C'est donc dans ce contexte de guerre froide dans laquelle l'Europe est un enjeu majeur, que Robert Schuman prononce ce discours qui marque la mise en place des bases de ce qui deviendra quelques années plus tard la Communauté Economique Européenne (CEE).

 

Question 2 :

L'objectif de la France est rappelé avec insistance : maintenir la paix, notamment entre la France et l'Allemagne ("servir la paix", "rapprocher l'Allemagne et la France... pour que toute guerre entre la France et l'Allemagne devienne impensable et matériellement impossible."). Seule l'union, la solidarité, sont susceptibles d'y contribuer. Cette union se fera par des « réalisations concrètes ».

Un projet à plus long terme aussi : celui d'une « fédération européenne ».

 

Question 3 :

La phrase soulignée insiste sur la proposition du gouvernement français, qui est alors un gouvernement de la Quatrième République. Le but étant d'associer l'Allemagne et la France dans une "haute autorité", terme désignant une sorte de groupe commun qui supervise la production de charbon et d'acier de la France et de l'Allemagne.

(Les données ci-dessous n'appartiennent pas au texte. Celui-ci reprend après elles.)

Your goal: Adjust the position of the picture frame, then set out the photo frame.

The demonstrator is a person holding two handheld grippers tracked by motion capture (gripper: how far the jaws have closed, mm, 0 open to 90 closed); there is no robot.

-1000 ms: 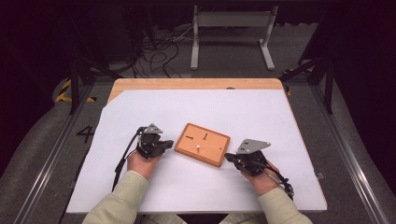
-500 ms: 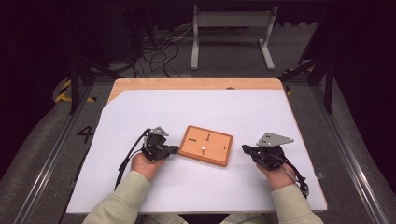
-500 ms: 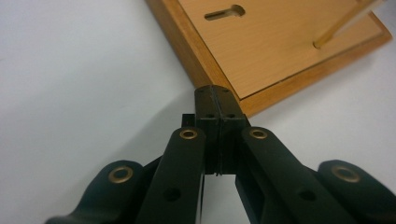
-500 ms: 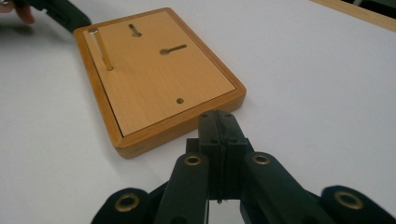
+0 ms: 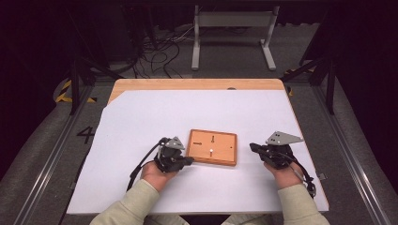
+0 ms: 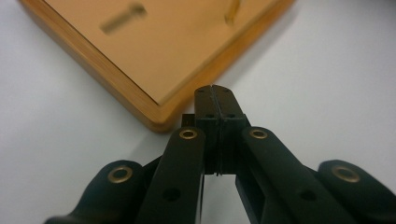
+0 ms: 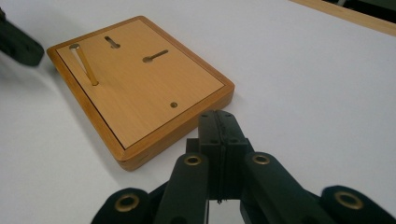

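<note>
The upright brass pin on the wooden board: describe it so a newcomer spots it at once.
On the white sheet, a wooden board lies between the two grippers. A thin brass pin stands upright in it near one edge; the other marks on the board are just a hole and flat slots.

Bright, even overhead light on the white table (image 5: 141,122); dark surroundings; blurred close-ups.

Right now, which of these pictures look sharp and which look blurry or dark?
High view: the white sheet is evenly lit, the room behind it nearly black. Left gripper view: the wooden board is out of focus, its pegs smeared, while the left tool is sharp. Right gripper view: the board and its upright brass peg are crisp, with soft shadows.
</note>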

La phrase soulignée évoque donc très clairement le lancement de la Communauté européenne du charbon et de l'acier (CECA), première institution communautaire mise en place l'année suivante.

On attend dans les devoirs qu’ils identifient bien la CECA comme première forme de « L'Europe des Six », avec la participation de l'Italie et du BENELUX. C'est aussi la base d'une organisation future puisqu'elle est "ouverte à la participation des autres pays d'Europe".

 

A valoriser :

    * Notion de supranationalité contenue dans l’idée de la mise en place d’une « Haute Autorité ».

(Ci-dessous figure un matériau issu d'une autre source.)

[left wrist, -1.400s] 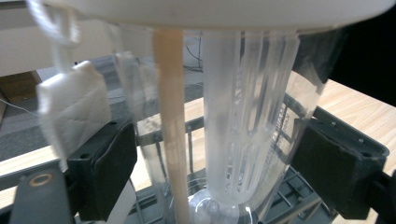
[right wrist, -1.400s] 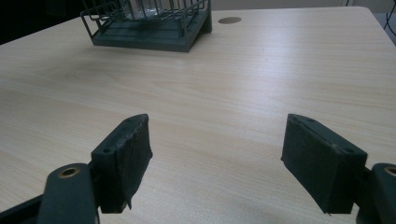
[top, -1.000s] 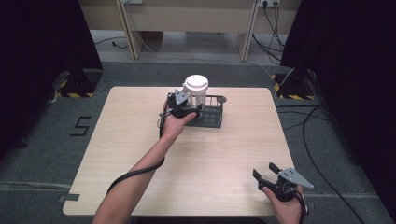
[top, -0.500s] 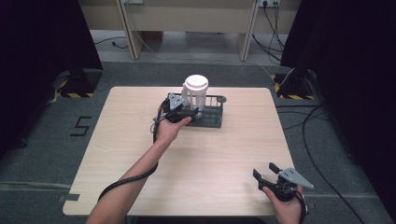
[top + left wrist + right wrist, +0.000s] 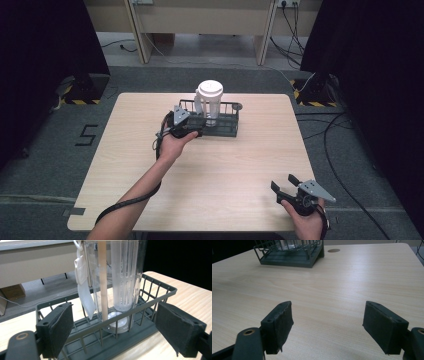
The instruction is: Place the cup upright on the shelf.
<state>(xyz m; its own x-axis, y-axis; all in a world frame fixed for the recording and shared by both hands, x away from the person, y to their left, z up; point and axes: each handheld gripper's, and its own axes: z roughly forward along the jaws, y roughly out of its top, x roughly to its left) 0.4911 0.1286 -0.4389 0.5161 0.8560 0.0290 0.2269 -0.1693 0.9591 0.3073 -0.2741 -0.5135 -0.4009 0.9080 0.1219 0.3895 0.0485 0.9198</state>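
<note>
While the high view looks down on the table (image 5: pixel 210 165), the dark wire basket (image 5: pixel 227 129) sits toward its far edge with a tall clear tumbler (image 5: pixel 210 102) standing upright inside it. The left gripper (image 5: pixel 192 125) is up against the basket's left end, close to the tumbler; from above I cannot tell how its jaws stand. The right gripper (image 5: pixel 284 183) rests well apart from the basket, at the near right corner of the table, with its jaws spread and nothing between them.

From the left gripper view, the left gripper (image 5: pixel 113 326) has its jaws spread wide, one on either side of the basket (image 5: pixel 155 293), whose near rail runs between them. The tumbler (image 5: pixel 120 275) stands just beyond that rail, centred between the jaws but not touched. It looks like thin, hard, clear plastic with an inner ribbed tube and a white strap hanging down its side: probably light, smooth and slippery, and tall enough to tip. The straight lower wall looks the safest place to take hold, squeezed gently.

From the right gripper view, the right gripper (image 5: pixel 327 325) has open jaws over bare table, and the basket (image 5: pixel 289 257) lies well ahead, up and left.
</note>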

    * Idée d’une ouverture à l’Europe des Six et des élargissements futurs.

 

Question 4 :

Effectivement, cette première proposition européenne reposant sur la production commune de charbon et d'acier, a été suivie d'effets plus ou moins aboutis. Il n'est pas nécessaire de parler ici des échecs (comme la CED), il est préférable de voir en quoi l'intégration économique est réussie. C'est ainsi que les candidats pourront souligner divers prolongements : les traités de Rome, avec des politiques communes (PAC…) et l'union douanière, les élargissements ultérieurs...

On n'attendra pourtant pas un historique complet et détaillé de l'Union européenne dans les limites étroites de cet exercice ; quelques repères et exemples suffiront à montrer leur compréhension des grandes lignes de cette histoire.

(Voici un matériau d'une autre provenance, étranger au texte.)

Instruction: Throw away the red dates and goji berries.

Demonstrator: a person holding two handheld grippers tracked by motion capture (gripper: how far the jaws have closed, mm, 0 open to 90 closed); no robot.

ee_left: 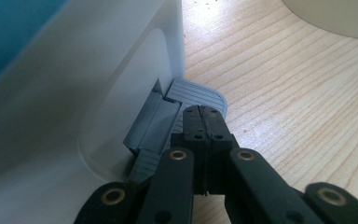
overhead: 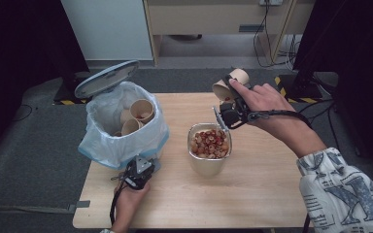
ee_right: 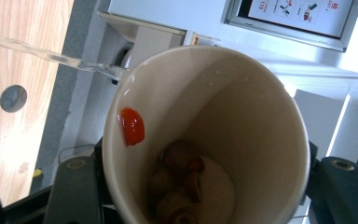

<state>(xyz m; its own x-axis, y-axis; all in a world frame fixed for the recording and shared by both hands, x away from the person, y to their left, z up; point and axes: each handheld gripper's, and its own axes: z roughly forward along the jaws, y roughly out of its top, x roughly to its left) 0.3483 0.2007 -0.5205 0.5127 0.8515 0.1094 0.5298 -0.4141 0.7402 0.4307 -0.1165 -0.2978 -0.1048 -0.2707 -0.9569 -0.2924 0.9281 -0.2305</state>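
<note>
Bare table (overhead: 262, 189) lies right of the steel container (overhead: 209, 155); the bin (overhead: 121, 131) blocks the left.

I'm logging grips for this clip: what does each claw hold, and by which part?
The right claw clamps a tilted paper cup across its side wall. The left claw is shut with nothing between its jaws, its tip at the bin's grey pedal.

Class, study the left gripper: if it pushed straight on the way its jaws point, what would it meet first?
Probably the grey pedal at the foot of the white bin. The shut left gripper sits just above or on it; contact is unclear.
</note>
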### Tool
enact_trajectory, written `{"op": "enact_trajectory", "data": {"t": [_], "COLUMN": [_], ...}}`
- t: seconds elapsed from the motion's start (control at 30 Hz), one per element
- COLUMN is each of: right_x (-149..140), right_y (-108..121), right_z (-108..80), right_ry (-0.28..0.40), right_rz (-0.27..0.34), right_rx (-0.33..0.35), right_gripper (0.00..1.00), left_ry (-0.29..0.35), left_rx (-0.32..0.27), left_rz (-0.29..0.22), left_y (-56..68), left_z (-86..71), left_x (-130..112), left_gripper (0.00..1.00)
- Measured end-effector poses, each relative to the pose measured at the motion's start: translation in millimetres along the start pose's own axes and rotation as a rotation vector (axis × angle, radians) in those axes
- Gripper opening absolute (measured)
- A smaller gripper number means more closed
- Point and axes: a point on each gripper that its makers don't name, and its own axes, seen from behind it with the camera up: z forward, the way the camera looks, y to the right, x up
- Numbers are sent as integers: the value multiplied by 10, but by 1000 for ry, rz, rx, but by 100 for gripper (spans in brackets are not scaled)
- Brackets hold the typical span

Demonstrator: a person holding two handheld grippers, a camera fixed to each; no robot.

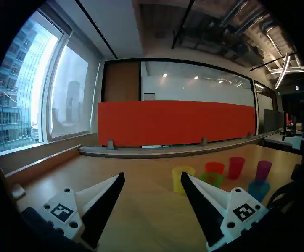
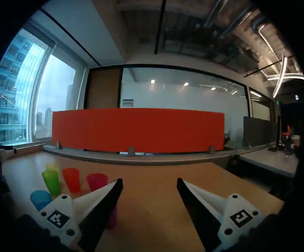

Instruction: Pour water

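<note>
Setting: open-plan office, upper floor of a city block.

Evidence:
- Long light wooden desk top (image 1: 152,206), backed by a flat orange-red partition panel (image 1: 177,122) on small grey feet.
- Neighbouring pale grey desk (image 2: 269,161) with a dark grey divider screen (image 2: 257,131).
- Glass-fronted inner room (image 1: 194,82) behind the partition, lit by small recessed ceiling spots (image 1: 164,75).
- Tall floor-side windows (image 1: 70,96) facing a glass high-rise tower (image 1: 13,105).
- Bare dark ceiling with exposed pipes and ducts (image 1: 236,25).
- Slim white linear hanging lights (image 2: 280,77).
</note>
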Motion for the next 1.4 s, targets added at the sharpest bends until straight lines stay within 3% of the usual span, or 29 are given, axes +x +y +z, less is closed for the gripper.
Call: {"op": "enact_trajectory", "data": {"t": [0.27, 0.57, 0.97, 1.2, 1.4], "right_x": [438, 905, 1441, 1551, 1561], "right_y": [-84, -132, -133, -191, -362], "right_z": [28, 81, 189, 203, 181], "right_ry": [0, -20, -24, -15, -19], "right_rz": [25, 22, 23, 8, 9], "right_rx": [35, 59, 61, 77, 160], "right_gripper": [99, 100, 99, 100, 100], "left_ry": [8, -14, -14, -11, -28], "left_rx": [-24, -55, -101, -130, -190], "left_rz": [2, -43, -41, -21, -42], "left_y": [85, 108, 147, 215, 314], "left_z": [64, 130, 165, 140, 134], "left_x": [477, 1022, 1634, 1756, 1726], "left_gripper": [100, 100, 100, 100, 100]}}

L'objectif écrit dans le texte sous la plume de Robert Schuman a été à la base d'une paix durable. Le rapprochement entre la France et l'Allemagne a permis cette nouvelle construction européenne. Les idées de Robert Schuman ont donc bien été suivies d'effet.

On pouvait enfin préciser que le 9 mai a été choisi symboliquement comme jour de l’Europe.

A contrario, la « fédération européenne » jugée « indispensable » par Robert Schuman, n'a pas vu le jour.

 

A valoriser :

    * Allusion à Monnet et à d’autres acteurs de la construction européenne

    * Importance du « couple » franco-allemand. Démarche d’une construction de l’Europe sur des bases pragmatiques.